Stored entries:
────────────────────
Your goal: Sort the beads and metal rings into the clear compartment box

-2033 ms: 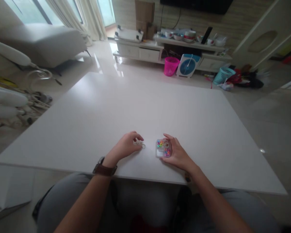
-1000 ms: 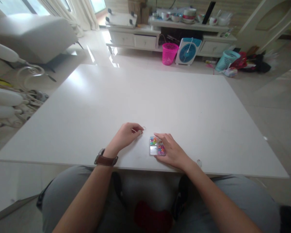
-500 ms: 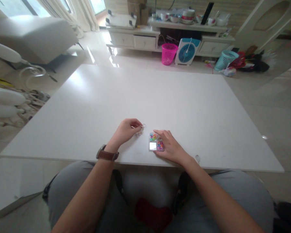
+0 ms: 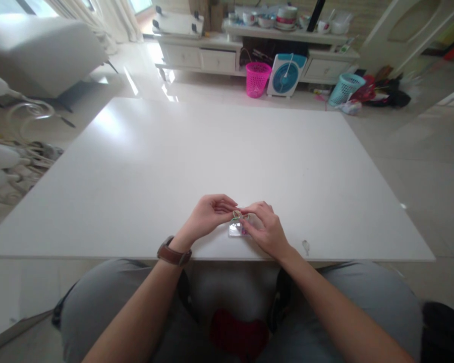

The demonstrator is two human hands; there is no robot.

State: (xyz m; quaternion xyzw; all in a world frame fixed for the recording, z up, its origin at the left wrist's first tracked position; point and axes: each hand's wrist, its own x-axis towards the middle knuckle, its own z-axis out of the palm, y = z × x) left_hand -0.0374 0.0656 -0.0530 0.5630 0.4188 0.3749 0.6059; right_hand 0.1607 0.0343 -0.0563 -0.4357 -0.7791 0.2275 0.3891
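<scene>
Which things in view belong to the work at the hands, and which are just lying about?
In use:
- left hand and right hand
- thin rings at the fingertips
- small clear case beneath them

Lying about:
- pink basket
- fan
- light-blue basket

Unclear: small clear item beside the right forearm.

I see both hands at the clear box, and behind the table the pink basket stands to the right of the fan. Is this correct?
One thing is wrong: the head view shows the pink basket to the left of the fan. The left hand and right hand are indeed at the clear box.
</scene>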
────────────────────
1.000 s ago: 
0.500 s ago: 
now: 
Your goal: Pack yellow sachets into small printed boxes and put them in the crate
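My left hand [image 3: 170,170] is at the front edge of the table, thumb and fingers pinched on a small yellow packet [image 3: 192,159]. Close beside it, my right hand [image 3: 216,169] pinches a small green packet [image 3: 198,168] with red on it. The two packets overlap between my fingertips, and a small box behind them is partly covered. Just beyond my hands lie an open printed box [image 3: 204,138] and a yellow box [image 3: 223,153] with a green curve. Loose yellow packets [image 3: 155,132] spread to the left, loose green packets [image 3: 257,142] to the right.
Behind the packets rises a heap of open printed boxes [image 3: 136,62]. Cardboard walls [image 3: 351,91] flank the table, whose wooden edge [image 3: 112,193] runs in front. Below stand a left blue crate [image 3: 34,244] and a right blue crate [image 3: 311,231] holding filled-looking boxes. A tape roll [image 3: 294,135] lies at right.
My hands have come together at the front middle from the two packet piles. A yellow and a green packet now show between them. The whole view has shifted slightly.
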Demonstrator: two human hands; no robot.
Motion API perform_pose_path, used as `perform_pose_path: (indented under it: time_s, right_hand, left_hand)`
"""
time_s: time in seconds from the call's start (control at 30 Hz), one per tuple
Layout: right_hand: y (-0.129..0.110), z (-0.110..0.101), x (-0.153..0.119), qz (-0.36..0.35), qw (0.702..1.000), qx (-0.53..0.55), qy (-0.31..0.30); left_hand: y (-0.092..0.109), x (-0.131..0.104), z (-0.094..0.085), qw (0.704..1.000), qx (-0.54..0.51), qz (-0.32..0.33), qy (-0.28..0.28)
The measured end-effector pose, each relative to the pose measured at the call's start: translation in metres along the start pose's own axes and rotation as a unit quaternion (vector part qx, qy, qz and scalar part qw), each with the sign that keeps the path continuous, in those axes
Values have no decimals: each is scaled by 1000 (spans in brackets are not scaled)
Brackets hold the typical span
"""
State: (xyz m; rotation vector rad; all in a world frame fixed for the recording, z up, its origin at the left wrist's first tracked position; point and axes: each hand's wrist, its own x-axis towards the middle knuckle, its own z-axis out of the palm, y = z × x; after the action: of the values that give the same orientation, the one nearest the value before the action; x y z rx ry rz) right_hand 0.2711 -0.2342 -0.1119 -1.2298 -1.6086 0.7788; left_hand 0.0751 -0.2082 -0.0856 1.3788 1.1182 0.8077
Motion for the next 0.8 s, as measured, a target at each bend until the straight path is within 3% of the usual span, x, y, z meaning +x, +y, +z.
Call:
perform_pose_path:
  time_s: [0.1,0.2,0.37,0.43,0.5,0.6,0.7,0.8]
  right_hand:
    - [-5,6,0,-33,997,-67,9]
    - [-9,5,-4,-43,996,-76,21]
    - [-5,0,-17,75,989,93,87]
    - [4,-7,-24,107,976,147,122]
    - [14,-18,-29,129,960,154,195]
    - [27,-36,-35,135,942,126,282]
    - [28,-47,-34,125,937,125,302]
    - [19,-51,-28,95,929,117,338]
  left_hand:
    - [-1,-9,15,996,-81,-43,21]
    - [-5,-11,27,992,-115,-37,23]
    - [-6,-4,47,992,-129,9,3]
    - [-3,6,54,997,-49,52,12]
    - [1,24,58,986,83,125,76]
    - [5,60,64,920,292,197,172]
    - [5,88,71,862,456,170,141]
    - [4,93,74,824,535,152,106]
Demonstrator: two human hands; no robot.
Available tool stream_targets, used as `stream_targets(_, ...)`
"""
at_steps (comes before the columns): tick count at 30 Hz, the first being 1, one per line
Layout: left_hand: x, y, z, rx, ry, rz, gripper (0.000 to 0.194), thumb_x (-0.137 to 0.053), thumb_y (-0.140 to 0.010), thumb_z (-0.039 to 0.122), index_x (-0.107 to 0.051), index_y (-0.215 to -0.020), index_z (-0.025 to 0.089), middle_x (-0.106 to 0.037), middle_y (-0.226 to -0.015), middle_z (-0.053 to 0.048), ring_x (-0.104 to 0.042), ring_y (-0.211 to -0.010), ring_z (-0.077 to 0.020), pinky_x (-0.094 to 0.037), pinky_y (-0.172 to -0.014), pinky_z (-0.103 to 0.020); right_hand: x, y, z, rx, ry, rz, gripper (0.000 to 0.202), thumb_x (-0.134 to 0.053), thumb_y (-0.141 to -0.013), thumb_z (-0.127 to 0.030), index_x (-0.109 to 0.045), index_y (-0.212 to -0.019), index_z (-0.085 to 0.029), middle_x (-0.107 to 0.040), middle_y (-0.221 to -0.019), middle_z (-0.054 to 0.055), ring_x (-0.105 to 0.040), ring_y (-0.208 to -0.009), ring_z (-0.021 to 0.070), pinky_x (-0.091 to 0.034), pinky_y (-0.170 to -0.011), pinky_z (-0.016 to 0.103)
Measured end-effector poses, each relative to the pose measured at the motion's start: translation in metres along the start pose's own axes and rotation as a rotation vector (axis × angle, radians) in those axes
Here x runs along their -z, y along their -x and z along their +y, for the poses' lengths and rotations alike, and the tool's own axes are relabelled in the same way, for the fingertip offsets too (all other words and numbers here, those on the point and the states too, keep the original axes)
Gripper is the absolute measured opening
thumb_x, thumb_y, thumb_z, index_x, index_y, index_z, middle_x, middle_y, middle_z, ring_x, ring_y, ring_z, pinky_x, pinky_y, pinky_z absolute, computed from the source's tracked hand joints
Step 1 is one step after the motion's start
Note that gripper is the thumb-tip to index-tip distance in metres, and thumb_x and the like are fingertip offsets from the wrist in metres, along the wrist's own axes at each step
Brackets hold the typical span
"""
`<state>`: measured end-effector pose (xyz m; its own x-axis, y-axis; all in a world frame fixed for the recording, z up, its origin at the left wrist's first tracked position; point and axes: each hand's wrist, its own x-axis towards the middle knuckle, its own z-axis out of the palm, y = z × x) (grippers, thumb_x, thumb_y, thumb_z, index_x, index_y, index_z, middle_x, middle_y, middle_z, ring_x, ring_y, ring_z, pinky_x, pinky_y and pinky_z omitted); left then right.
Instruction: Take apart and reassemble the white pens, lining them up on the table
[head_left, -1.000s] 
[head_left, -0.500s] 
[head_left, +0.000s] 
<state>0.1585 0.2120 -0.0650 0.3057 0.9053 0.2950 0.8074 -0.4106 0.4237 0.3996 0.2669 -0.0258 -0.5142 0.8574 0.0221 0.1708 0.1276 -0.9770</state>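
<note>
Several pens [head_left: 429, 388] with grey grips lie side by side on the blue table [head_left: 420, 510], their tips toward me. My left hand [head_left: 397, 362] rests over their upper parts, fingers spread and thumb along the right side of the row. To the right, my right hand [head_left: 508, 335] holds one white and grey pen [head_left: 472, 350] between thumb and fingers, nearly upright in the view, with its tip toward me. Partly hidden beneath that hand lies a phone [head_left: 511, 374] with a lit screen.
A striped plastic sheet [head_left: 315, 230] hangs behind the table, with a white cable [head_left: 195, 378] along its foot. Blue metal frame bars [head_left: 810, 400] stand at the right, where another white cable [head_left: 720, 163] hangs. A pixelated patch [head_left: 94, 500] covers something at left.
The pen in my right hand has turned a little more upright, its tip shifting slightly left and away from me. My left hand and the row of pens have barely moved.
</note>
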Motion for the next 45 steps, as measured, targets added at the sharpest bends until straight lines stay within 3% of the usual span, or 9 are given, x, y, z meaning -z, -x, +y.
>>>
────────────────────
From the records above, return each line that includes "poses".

Measured end-effector poses, each relative to the pose measured at the motion's start: translation in metres along the start pose's own axes and rotation as a rotation vector (axis × angle, radians) in those axes
Here x runs along their -z, y along their -x and z along their +y, for the poses' lengths and rotations alike, and the tool's own axes are relabelled in the same way, for the fingertip offsets too (all other words and numbers here, those on the point and the states too, keep the original axes)

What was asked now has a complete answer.